Note that image_height, image_width and n_color_channels correspond to the shape dimensions of the image data of your dataset from #1.

The pre-trained base-model is to be extended with the following layer structure (ordered as the layers are to be appended to the base model):

  1. BatchNormalization
  2. GlobalAveragePooling2D
  3. Dense Layer with 8 units and relu activation
  4. 40% dropout
  5. Dense Layer with n_classes as units and relu activation
Compile the model with the SparseCategoricalCrossentropy with from_logits=True. For the remaining hyperparameters (optimizers, learning_rate,...) you are free to select/choose what you find suitable.

Train and test the model on the train/test dataset(s) from #1.
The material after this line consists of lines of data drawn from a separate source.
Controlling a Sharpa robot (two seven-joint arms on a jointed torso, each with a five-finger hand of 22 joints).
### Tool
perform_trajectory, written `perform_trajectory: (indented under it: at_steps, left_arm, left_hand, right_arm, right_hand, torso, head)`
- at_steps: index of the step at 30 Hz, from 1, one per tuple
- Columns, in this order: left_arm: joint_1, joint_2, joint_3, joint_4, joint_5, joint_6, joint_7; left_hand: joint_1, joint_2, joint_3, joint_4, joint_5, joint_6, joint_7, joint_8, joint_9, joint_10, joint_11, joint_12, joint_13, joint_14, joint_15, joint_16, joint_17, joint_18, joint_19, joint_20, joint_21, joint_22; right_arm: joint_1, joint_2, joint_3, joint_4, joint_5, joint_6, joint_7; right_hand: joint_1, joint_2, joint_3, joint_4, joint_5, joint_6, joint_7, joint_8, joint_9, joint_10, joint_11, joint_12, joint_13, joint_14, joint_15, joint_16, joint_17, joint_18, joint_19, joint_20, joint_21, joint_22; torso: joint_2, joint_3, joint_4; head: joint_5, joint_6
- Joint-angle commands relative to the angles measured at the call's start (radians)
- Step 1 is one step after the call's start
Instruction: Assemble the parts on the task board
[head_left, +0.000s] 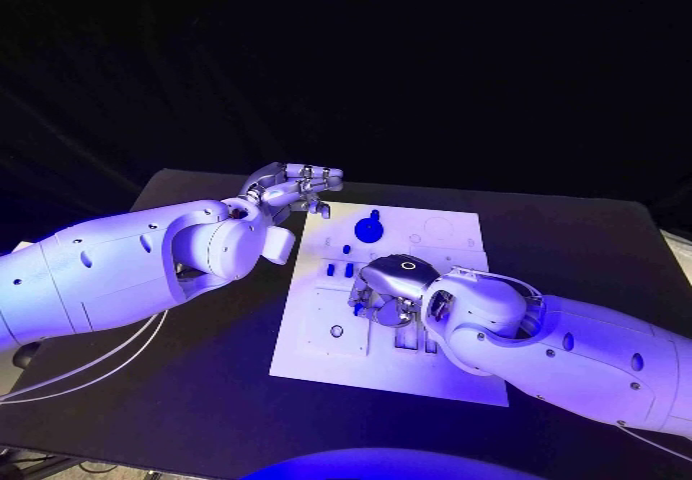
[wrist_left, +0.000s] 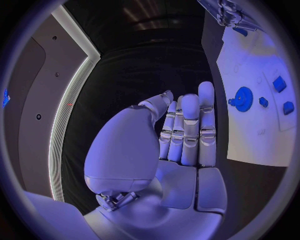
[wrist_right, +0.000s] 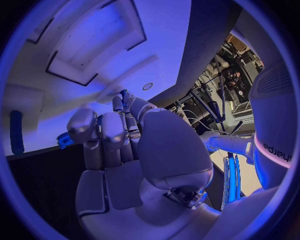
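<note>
The white task board (head_left: 361, 365) lies in the middle of the black table. A blue gear (head_left: 369, 229) sits near its far end, with small blue parts (head_left: 342, 268) just nearer. My left hand (head_left: 296, 188) hovers off the board's far left corner; in its wrist view the left hand (wrist_left: 181, 135) has its fingers straight and side by side, holding nothing, with the gear (wrist_left: 242, 95) beside it. My right hand (head_left: 382, 295) is down over the board's middle. In the right wrist view its fingers (wrist_right: 103, 132) curl close to the board (wrist_right: 162, 30), a small blue part (wrist_right: 64, 140) by their tips; whether they grip it is unclear.
A small ring (head_left: 336, 331) lies on the board's left side. A long blue peg (wrist_right: 17, 132) rests near the board's edge. Shallow recesses (wrist_right: 94, 50) mark the board under my right hand. Black table surface (head_left: 216, 380) surrounds the board.
</note>
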Motion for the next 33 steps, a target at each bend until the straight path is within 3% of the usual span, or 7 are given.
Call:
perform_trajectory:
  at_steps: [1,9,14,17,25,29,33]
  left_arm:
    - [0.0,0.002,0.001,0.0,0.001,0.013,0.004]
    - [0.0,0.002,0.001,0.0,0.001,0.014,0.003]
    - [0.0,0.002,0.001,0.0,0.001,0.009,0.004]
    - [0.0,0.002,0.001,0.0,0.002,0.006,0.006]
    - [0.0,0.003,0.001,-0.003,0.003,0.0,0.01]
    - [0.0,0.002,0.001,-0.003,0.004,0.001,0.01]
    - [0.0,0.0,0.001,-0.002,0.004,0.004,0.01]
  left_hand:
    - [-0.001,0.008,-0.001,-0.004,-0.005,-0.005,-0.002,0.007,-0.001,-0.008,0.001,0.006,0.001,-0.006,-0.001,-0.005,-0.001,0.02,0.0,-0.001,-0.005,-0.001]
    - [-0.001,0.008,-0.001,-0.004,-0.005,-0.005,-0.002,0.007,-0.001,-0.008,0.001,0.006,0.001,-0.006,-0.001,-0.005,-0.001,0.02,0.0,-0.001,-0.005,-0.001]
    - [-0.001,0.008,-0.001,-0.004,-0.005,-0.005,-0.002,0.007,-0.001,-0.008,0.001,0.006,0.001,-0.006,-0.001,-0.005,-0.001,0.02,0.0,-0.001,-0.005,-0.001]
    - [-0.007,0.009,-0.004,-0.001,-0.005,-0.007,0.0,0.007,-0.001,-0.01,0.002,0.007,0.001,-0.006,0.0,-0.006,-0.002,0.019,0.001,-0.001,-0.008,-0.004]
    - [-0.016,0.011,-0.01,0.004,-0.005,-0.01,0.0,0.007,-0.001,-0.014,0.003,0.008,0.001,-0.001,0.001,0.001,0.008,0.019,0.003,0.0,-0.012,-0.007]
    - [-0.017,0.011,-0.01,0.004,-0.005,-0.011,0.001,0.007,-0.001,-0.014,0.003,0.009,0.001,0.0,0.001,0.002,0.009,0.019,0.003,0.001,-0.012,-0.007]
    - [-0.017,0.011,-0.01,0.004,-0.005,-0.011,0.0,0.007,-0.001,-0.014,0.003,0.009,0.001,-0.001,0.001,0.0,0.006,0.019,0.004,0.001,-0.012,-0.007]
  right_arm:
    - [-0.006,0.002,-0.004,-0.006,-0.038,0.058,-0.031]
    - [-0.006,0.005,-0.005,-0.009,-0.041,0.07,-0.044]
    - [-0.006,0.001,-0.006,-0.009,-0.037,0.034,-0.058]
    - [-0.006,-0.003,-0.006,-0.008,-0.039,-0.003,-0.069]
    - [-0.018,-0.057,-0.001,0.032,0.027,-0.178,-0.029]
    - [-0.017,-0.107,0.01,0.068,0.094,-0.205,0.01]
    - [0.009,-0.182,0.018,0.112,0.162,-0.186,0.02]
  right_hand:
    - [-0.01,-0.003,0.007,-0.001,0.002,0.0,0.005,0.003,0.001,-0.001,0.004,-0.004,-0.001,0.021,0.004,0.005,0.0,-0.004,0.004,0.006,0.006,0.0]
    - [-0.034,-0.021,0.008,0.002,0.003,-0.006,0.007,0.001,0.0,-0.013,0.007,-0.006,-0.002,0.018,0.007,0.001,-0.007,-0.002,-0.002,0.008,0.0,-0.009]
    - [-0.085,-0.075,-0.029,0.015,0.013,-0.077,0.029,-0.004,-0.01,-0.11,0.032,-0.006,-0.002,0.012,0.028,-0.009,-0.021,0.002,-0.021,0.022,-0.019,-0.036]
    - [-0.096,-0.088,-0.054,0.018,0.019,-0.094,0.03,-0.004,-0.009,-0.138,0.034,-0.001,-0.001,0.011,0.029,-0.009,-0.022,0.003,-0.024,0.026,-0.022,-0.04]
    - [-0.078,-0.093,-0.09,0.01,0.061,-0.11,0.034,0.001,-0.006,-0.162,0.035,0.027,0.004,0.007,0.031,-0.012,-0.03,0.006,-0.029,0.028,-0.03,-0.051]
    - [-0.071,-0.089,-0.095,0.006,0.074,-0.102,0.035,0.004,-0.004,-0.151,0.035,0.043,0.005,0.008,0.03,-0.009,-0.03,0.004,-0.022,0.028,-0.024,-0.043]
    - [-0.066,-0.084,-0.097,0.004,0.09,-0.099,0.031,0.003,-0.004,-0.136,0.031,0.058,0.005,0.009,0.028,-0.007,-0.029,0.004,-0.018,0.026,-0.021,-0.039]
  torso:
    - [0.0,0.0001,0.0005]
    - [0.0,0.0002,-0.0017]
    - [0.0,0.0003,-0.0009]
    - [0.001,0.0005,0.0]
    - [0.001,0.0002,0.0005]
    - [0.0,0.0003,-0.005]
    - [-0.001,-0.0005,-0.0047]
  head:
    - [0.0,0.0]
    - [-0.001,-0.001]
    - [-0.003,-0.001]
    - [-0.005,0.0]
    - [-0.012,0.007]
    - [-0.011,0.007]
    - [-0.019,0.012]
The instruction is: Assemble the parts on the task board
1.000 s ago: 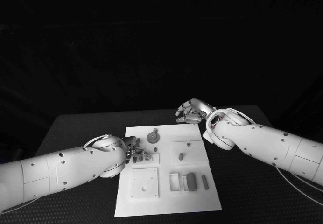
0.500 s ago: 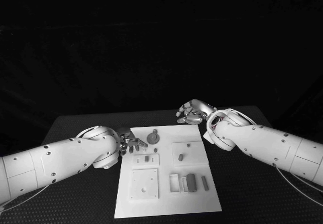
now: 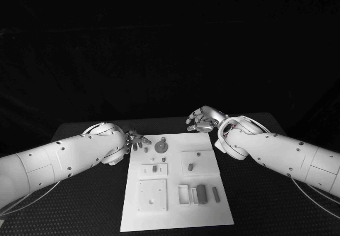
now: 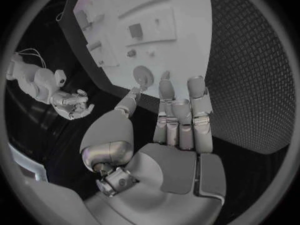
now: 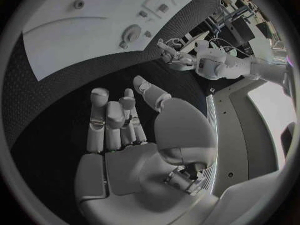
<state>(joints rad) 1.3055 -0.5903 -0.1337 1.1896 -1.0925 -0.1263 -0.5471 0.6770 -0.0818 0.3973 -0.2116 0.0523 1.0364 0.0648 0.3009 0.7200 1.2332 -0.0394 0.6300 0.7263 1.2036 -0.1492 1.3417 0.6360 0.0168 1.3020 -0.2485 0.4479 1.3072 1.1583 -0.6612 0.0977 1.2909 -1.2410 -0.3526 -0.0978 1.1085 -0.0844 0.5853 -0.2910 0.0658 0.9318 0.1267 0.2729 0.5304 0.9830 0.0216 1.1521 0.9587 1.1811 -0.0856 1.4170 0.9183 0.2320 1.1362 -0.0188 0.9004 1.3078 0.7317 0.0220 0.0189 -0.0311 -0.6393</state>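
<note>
While both hands hang empty with fingers loosely spread, the round part (image 3: 162, 146) lies flat on the white board (image 3: 177, 206) just beside the left hand (image 3: 136, 141) — nearer it than the right hand (image 3: 202, 119).

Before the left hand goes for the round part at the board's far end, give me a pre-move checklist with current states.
1. Left hand holds nothing, fingers apart: ok.
2. Right hand beyond the task board's far right corner, off the parts: ok.
3. Round part unobstructed near the far edge: ok.
4. Left hand beside the round part, not touching it: ok.
5. Round part loose or seated in the board: cannot tell.
</note>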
Note: It does not matter how "good" your model tackles the task - but your validation accuracy should be >60% to ensure that the pipeline runs as expected.

Task 3 - Object detection

Using tensorflow (Version: 2.15) with highlevel api Keras you create a model to perform an object detection on the dataset from #1. For this task, you are completely free which model architecture you choose - but note that we might ask you why you choose the decision as you did. Again: It does not matter how "good" your model tackles the task - but your validation accuracy should be >60% to ensure that the pipeline runs as expected.

Submission

You submit your challenge result by sending us a link to a github repo, containing all your code (as the requested jupyter notebook files!). Send the link to your HR contact person. Note: To verify that section 1 was done as expected, please include only ONE dataset sample/files in the repo but not the whole dataset. Ensure that your code is well commented and formatted.